Co-producing scenarios for
nature-based urban regeneration
The project is a team effort with local stakeholders, citizens, and policymakers so the outcomes have a wide societal support base
Based on our research and the knowledge of local field experts, we create alternative scenarios for a more resilient Brussels
Natural processes generate multiple benefits, which are at the core of this project
Strategic and inclusive urban regeneration can reduce the inequalities of access to nature related benefits and foster an equitable and resilient urban environment
This 4-year research project is a collaboration between the ULB and VUB and works with Bruxelles Environnement and BMA bouwmeester maître architecte for feedback and support.
The project will pursue three principle objectives, and their interactions, as building blocks of the project.
An inventory, classification and suitability mapping of Nature-Based Solutions for urban regeneration
An understanding of urban green space use and valuation from the perspective of cultural ecosystem services
Co-producing alternative scenarios through participatory research-by-design workshops for developing Nature based Urban Design and policy guidelines
With their abundance of work opportunities, cultural diversity, and amenities, it is no wonder that people choose to live in cities. While the resultant growth may mean cities can flourish, it also places pressure on urban land and infrastructure. This pressure combined with the threats of climate change mean cities may be at risk of flooding, intense heat waves, and unhealthy levels of pollution, all of which pose serious health threats.
Green spaces can act as places of refuge, both from an environmental (heat, pollution,…) and social point of view (stress, loneliness,…). These spaces also improve the quality of the urban environment – filtering the air and water, producing a cooling effect, and buffering noise. In other words, green spaces provide ecosystem services, or ways in which nature benefits people. Benefits in the form of regulation of ecosystem processes like water retention and pollination are regulating ecosystem services, while the intangible yet significant cultural ecosystem services include the aesthetic, educational, spiritual, and touristic properties of ecosystems.

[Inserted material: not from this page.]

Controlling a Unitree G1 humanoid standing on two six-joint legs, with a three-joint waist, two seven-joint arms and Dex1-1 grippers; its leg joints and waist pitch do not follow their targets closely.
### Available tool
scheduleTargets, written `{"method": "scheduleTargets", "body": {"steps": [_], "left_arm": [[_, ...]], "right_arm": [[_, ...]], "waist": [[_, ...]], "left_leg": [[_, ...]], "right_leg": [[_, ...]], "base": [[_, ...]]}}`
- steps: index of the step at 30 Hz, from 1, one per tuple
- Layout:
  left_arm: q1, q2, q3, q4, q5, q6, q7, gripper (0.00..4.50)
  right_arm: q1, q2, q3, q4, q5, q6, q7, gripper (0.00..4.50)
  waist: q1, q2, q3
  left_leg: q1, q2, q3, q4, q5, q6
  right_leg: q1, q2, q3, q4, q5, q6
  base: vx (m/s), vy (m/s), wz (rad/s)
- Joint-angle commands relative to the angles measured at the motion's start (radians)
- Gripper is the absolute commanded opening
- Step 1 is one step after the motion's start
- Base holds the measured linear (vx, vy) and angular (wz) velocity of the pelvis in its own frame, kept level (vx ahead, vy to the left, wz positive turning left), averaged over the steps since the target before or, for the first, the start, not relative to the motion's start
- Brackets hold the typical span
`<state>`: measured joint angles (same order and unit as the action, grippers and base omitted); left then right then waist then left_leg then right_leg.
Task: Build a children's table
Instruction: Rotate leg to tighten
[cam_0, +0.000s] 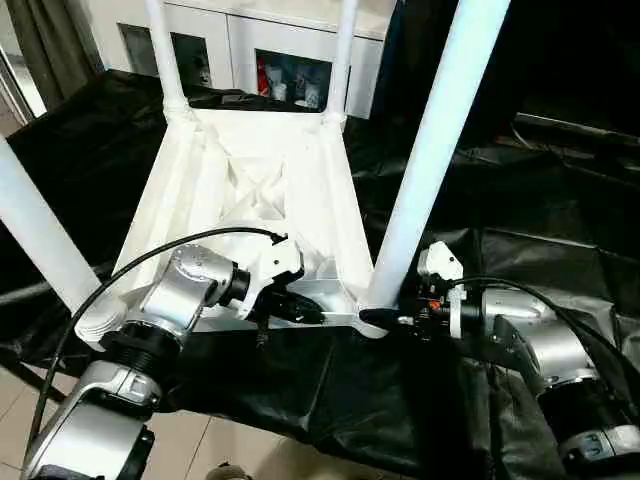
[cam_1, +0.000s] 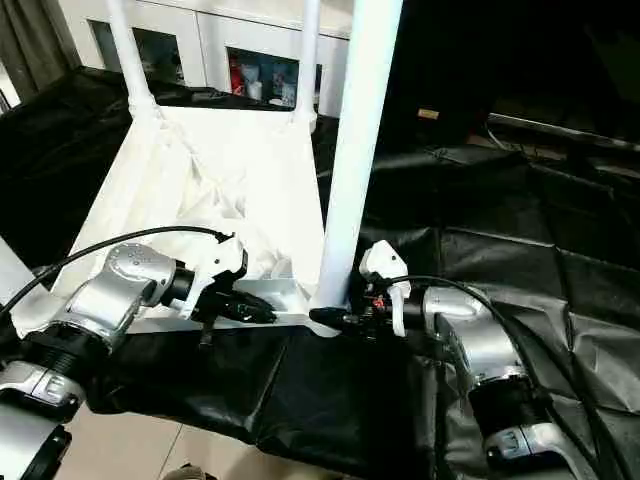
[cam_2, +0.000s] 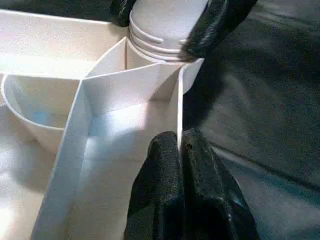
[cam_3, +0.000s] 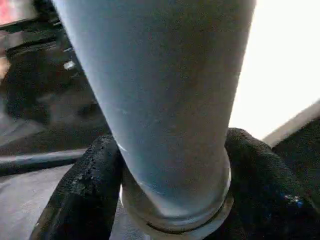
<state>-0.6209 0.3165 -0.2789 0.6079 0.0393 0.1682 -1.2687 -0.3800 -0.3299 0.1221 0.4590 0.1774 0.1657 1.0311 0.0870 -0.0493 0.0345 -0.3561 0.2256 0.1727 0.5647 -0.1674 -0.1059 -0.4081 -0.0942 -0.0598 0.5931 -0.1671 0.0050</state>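
Table top is seen upside down on the black-draped surface, ribbed underside facing up, near edge close to the surface's front edge.

Four white legs are seen standing up from the corner sockets. Near-left leg is seen leaning out toward the left. Far-left leg and far-right leg are seen upright at the back corners. Near-right leg is seen rising from the near-right socket, tilted slightly to the right.

Left gripper is seen at the top's near edge, between the two near corners and closer to the right one. In the left wrist view its fingers are pressed together on the thin upright rim wall of the top: the wall is pinched edge-on between them.

Right gripper is seen at the base of the near-right leg, just above the socket. In the right wrist view one black finger is seen on each side of the tube, both touching it, so the leg is clamped at its ribbed lower end. The same fingers are seen in the left wrist view, wrapped around the leg's foot.

White cabinet with glass doors is seen behind the surface.
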Motion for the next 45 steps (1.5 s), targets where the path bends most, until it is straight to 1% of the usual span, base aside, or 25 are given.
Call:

While urban green spaces do provide inhabitants important ecosystem services, access to green space is unequally available to all urban dwellers. Research in Brussels found a lack of access to certain types of green space (residential and play green, city and metropolitan green) for more than 50% of the population. Findings from the same study suggest that two-thirds of the Brussels population does not have access to high-quality green spaces.

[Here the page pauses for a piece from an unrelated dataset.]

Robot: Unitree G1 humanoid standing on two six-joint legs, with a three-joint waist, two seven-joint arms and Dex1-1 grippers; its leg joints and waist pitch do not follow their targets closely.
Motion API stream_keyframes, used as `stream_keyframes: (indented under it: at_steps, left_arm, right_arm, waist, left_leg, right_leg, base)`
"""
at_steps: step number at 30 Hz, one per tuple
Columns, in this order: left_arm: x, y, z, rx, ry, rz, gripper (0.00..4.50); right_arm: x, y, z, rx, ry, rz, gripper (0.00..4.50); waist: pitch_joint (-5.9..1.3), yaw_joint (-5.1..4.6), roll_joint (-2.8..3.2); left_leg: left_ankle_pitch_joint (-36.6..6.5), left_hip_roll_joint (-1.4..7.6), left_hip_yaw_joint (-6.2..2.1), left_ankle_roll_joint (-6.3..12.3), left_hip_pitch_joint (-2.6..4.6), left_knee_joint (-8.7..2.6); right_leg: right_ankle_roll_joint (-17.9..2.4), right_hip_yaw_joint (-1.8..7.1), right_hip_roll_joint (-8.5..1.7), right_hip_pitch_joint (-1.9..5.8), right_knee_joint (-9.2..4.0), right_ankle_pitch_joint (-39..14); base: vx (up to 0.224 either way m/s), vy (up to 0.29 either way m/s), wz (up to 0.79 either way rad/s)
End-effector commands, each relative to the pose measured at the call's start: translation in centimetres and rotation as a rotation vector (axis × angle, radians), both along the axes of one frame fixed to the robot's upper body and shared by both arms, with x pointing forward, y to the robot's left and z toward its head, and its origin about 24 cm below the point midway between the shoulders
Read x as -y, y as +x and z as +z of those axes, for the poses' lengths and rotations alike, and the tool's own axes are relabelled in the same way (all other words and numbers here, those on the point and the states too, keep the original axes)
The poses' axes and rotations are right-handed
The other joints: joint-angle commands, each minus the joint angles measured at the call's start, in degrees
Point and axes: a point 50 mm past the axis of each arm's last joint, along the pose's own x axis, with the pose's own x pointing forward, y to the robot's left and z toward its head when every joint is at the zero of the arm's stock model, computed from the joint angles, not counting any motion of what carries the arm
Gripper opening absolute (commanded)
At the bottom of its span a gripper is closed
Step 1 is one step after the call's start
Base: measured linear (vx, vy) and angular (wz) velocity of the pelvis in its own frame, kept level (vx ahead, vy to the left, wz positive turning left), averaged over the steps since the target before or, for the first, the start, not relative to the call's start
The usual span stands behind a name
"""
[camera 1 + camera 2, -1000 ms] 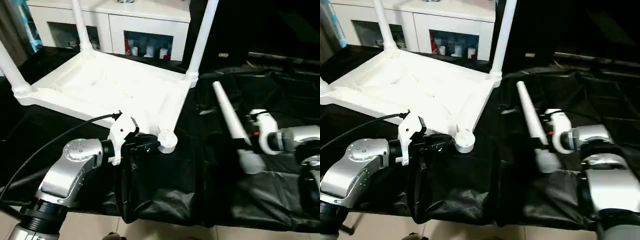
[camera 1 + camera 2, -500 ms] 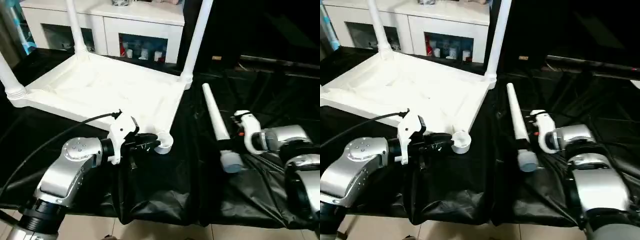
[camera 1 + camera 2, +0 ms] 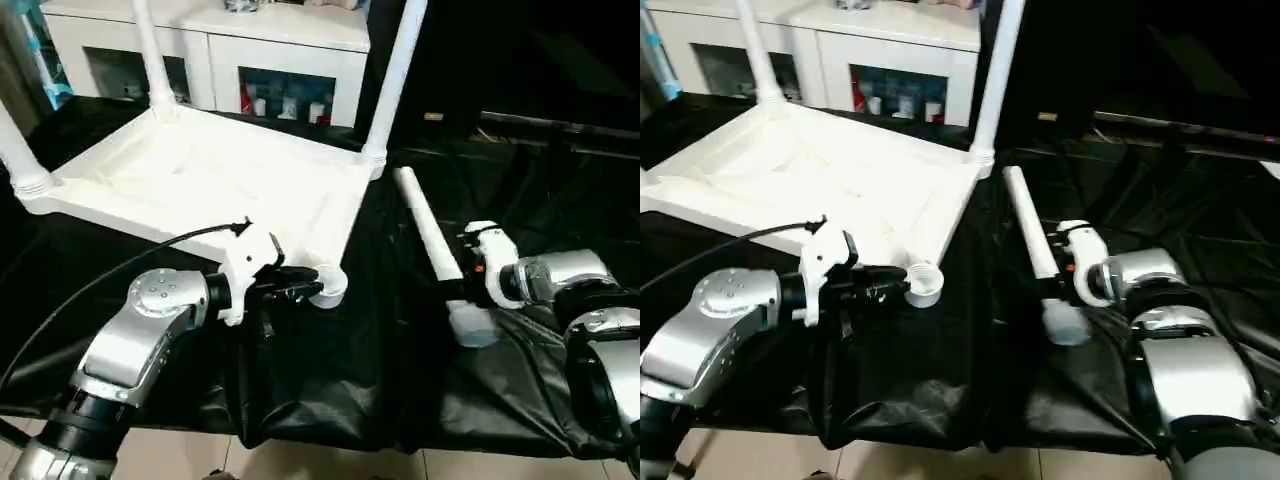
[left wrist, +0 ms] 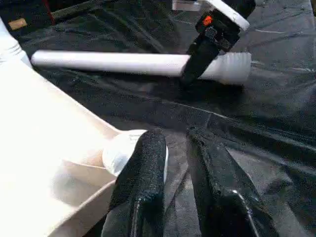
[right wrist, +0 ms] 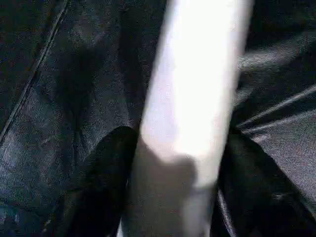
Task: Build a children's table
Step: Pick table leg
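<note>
Bright, even room light from overhead in both head views, and the upturned white tabletop glares close to blown-out, its ribbing washed flat. The black cloth swallows detail, with only soft sheen along its creases. The loose leg in the right wrist view is a smeared, out-of-focus white bar with dark shadow at its base. Left wrist view stays fairly crisp.

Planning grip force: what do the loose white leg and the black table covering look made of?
Loose leg: likely smooth moulded plastic, uniform white with a ribbed end. Black covering: seemingly thin fabric or sheeting, creased, with a slight sheen.
</note>
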Motion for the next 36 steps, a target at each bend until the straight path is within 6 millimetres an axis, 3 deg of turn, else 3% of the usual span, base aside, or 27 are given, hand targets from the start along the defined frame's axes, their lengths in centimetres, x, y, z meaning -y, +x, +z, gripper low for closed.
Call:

In recent years, ecosystem service studies have come to the forefront of research as a means of understanding the crucial relationships between ecosystems and human well-being. Understanding ecosystem services also enables us to recognise which natural processes benefit the urban environment and how. Solutions that are inspired and supported by nature are called nature-based solutions (NBS). Implementation of nature-based solutions in urban design can help cities build resilience.
Two plans are presently underway in the Brussels Capital Region. The first, “Plan Nature”, is implemented by Bruxelles Environnement/Leefmilieu Brussel, and aims to improve access to nature by inhabitants, to facilitate collaboration between green space management stakeholders, and to build multifunctional green space, or spaces that offer a wide range of ecosystem services to support both biodiversity and the city as a whole.
As its name suggests, the second plan, “Plan Canal”, focuses on the Canal Zone of Brussels. The initiative is guided by Bouwmeester Maitre Architecte (bMa) and aims to stimulate city centre economic activity and local job creation, to create housing to keep up with population growth, and to build public space to serve as a platform for engagement and unification.
The Canal Zone has historically been dominated by industry and commercial activity. The Canal was constructed in 1477 to connect Brussels to Antwerp, and served as a port for trade of tapestries and other fabrics. This construction significantly reduced the time taken to transport goods. Warehouses, shops, hotels, and factories were built along the Canal to support this lucrative port. Growth and expansion of the Canal continued into the 20th century, until Brussels experienced a downturn in its population from the 1970s as the middle and upper classes escaped the city centre and moved to the outskirts. Deindustrialisation transformed the Canal area, where industry was gradually replaced by logistics companies.
As a result of deindustrialisation, brownfields have emerged and buildings have deteriorated along the Canal. There has since been a push to spur development of industrialised zones, which has resulted in some revitalisation and repopulation of portions of the Canal. However, other areas still struggle, impacted as well by pressures from the population boom Brussels has experienced in recent years.
The purpose of the CO-NATURE project is to explore the potential of incorporating cultural and regulating ecosystem services and NBS urban design into development plans for Brussels. The objectives of this project are threefold:
First, to identify which NBS could potentially be implemented in Brussels and where these implementations would be most beneficial.
Second, to understand how green spaces are used and valued or, in other words, to identify the beneficial cultural ecosystem services present and lacking in Brussels green spaces.
Third, to develop scenarios with experts and citizens to ultimately inform policies that could be used to guide nature-based urban design.